Литмир - Электронная Библиотека

– Это был медведь? – испугался я.

Историк равнодушно кивнул.

От малинника в лес тянулась желтая полоска чего-то жидкого.

– Это его от страха медвежья болезнь прихватила, – пояснил Гри-Гри, – а пошли-ка на Чугас-гору! Там интересно!

С Чугас-горы видно было, как извивается Иртыш и теряется в бесконечности лесов, как плывут по нему словно из спичек связанные плоты и одиночные, совсем игрушечные, лодки. Но интереснее всего было у подножия Чугаса, на остяцком кладбище. Остяки здесь зарывали своих покойников, а на могилах оставляли все необходимое для будущей загробной жизни. У могил на деревьях висели рыболовные снасти, полуистлевшие звериные шкуры и малицы. Лежали проржавевшие ножи, наконечники копей и острог. И даже старинное кремневое ружье лежало! Чуть ли не времен Ермака! Были здесь и женские бусы, ожерелья, посуда… Здешние жители – и остяки, и русские никогда ничего не трогали на этом кладбище. Даже мальчишки! Гри-Гри рассказывал, как жили эти люди. Как они охотились и ловили рыбу, во что верили и как храбро защищались от казаков Ермака. Он бегал среди могил, размахивал руками и наглядно изображал, как и что происходило много лет назад. В эти минуты он совсем не казался толстым и смешным.

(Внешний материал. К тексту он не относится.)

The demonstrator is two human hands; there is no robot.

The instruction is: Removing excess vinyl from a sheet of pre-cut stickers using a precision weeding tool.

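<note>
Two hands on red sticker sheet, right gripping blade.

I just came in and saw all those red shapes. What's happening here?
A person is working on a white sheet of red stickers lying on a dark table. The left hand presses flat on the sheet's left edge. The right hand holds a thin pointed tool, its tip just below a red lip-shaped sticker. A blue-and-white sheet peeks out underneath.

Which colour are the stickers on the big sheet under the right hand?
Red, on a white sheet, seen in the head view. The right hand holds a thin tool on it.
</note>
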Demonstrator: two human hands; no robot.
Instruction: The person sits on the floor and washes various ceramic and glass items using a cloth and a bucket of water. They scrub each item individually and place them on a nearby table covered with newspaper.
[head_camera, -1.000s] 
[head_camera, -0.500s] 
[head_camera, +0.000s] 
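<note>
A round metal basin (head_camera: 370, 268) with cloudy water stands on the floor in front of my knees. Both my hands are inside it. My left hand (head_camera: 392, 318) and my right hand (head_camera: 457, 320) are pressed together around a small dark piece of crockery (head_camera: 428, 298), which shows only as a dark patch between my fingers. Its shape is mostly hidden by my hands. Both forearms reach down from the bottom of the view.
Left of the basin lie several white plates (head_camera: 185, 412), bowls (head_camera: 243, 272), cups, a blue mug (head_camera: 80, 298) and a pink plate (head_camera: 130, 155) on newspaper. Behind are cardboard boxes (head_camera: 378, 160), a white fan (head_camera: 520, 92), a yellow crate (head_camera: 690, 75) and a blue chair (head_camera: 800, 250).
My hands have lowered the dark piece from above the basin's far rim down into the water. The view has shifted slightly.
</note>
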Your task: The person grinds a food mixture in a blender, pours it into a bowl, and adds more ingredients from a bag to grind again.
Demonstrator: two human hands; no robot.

Началась учеба. Директор Трофим Моисеевич произнес речь о пользе учения, о том, как нас всех любит дорогой товарищ Сталин, и еще о том, что бродяжничать в тайге без спроса, да еще целыми неделями, нехорошо – Сталин нас за это не похвалит. При этом директор поглядывал на задние ряды, где обосновались ребята ханты и манси. Как рассказывал Гри-Гри, эти ребята имели обыкновение сбегать на охоту или рыбалку в процессе обучения, прямо с урока, иногда даже через окно. «Особенно, с уроков истории», – огорчался Гри-Гри.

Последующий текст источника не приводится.